In this blog post we describe the concepts of monitoring and observability and explain how they can be applied to machine learning operations. We aim to give answers to questions such as "Why do I need observability?", "What are some of the unique issues for observability imposed by data and model pipelines, in addition to code pipelines?", and "How do I start addressing these challenges?".

Introduction to MLOps and monitoring

MLOps unifies Machine Learning (ML) development with system operations (Ops). Our effective MLOps approach combines the three pillars of technology, operating model, and culture to enable Continuous Integration (CI), Continuous Delivery (CD), Continuous Training (CT), and Continuous Monitoring (CM). MLOps is necessary to address the "Hidden Technical Debt in Machine Learning" [1] which can threaten to overwhelm practitioners.

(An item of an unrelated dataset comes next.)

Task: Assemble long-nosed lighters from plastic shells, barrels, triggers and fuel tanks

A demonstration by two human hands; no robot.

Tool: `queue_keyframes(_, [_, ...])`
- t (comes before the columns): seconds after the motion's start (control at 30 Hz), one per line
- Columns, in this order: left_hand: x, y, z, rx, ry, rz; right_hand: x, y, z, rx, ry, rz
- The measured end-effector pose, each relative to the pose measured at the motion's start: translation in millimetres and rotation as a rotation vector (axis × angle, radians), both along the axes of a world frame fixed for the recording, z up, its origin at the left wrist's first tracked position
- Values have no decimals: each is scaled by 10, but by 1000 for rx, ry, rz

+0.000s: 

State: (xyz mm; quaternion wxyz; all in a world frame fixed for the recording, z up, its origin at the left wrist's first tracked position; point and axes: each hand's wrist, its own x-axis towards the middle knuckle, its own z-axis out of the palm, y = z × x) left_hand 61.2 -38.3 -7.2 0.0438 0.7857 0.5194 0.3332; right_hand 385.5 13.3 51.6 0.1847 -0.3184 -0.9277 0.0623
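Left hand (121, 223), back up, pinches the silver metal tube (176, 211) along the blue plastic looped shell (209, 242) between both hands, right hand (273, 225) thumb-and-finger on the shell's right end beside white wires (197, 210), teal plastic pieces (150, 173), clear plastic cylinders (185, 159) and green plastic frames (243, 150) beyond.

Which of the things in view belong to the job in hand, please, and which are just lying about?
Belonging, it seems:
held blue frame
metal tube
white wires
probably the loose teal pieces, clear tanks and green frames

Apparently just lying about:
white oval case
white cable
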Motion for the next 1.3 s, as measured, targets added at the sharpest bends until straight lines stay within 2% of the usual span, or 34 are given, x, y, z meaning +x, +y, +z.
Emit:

Monitoring is an important aspect for the deployment and operation of modern applications. For example, Google placed emphasis on monitoring the "Four Golden Signals" (latency, traffic, errors, saturation) for distributed systems [2]. Service Level Objectives (SLOs), i.e., precise numerical targets for system reliability, require that Service Level Indicators (SLIs), such as error rate or response times, are monitored and aggregated over time. (See also this blog post from our partners.) Failures are inevitable, and in modern DevOps and SRE workflows, they are indeed embraced as normal and managed through concepts such as blameless post-mortems and error budgets which help manage tradeoffs between innovation and reliability [3]. Monitoring is a key capability of application performance management (APM) solutions.

Monitoring is not enough

While systems won't always work perfectly, your customer should not be the first to inform you about a failure of your system. That is why observability is important. It goes beyond the concept of monitoring and includes the combination of data collection, visualization, correlations, and smart alerting to reduce both the mean-time-to-detection (MTTD) and the mean-time-to-resolution (MTTR) of incidents. Observability means that internal states of systems can always be determined from the outside. It is the capability to ask arbitrary questions (which are still unknown) about the system. (See also this blog post from our colleagues.)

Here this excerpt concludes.